Lashes lifted. “I knew.”

“Of course you did. And you know what else she told me this morning? She told me why I didn’t have a trace on me. Because supposedly I was given some kind of weird serum,” I said, swallowing against the knot. “But you know that, too.”

“Damn her.” Exhaling heavily, Luc walked away from the door and sat on the edge of the couch. “I didn’t know she was going to tell you. If I had, I would’ve been there.”

Knots formed in my stomach, twisting up my insides. He said that like he meant it, and a distant part of me knew he spoke the truth.

“Been there for what, Luc? Were you going to be there and hold my hand while she told me that whatever memories I think I have, I don’t? Were you going to share coffee with her while she told me that my name isn’t Evelyn Dasher?”

He looked like he wanted to get up, but he stayed put. “I would’ve been there to make sure you were okay. Helped you understand who you—”

“Don’t say I’m not Evelyn.
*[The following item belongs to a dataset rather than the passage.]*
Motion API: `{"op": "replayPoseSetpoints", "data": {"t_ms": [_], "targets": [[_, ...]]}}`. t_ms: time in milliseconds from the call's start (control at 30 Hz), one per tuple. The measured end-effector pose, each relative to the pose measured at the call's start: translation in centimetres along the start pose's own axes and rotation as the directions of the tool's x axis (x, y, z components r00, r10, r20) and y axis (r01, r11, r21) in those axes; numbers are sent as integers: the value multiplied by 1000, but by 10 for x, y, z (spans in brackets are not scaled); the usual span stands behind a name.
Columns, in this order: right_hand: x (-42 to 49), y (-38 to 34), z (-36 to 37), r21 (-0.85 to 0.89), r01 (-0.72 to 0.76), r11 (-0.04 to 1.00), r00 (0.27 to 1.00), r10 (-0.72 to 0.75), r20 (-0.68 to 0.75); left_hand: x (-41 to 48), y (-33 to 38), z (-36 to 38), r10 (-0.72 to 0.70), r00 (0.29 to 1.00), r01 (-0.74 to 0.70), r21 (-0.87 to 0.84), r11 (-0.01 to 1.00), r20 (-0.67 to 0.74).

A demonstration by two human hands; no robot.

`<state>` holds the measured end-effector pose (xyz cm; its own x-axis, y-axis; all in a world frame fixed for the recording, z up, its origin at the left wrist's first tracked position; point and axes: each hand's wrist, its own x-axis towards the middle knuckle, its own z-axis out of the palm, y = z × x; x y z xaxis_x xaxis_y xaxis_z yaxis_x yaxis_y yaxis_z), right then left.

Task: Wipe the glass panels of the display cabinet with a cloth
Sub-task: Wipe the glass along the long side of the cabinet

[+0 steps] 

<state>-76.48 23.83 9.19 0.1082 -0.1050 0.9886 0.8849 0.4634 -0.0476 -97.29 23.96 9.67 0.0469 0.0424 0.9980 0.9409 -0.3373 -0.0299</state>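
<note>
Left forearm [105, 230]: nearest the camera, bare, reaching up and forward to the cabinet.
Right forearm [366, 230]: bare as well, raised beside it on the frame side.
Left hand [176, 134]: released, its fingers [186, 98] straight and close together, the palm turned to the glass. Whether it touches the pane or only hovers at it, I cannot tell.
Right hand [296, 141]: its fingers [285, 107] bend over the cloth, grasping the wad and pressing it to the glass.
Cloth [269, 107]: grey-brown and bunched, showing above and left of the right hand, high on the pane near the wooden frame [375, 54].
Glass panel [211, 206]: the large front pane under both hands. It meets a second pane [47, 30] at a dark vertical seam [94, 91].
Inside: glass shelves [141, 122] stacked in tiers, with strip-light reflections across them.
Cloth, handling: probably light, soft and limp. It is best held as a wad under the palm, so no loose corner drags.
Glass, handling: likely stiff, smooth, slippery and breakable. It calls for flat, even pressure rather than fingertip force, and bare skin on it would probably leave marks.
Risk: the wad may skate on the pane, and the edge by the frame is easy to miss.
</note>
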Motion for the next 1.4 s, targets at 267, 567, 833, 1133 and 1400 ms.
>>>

That is who I am.” My voice warbled. “My name is Evie.”

“I know.” He softened his voice. “You’re Evie.”

My muscles tensed. “So, let’s say that this isn’t some kind of dream and it’s real. Why didn’t you tell me the truth? You had chances. Especially when you told me about her—about what happened. You could’ve told me then.”

“I could’ve.” His gaze searched mine. “But would you have believed me? Honestly? If I told you that you were really Nadia Holliday, but your memories were wiped, would you have listened to me or walked away?”

I inhaled raggedly. Truth was, I wouldn’t have believed him. I was having a hard time believing . . . Mom. Closing my eyes, I shook my head. “If it’s true, why did you leave me there—leave me with them? I was supposed to be your bestest friend in the whole world. You said you lo—” Unable to finish that, I opened my eyes again. “Why would you leave me with them?”

His pupils turned white. “I never really left you.”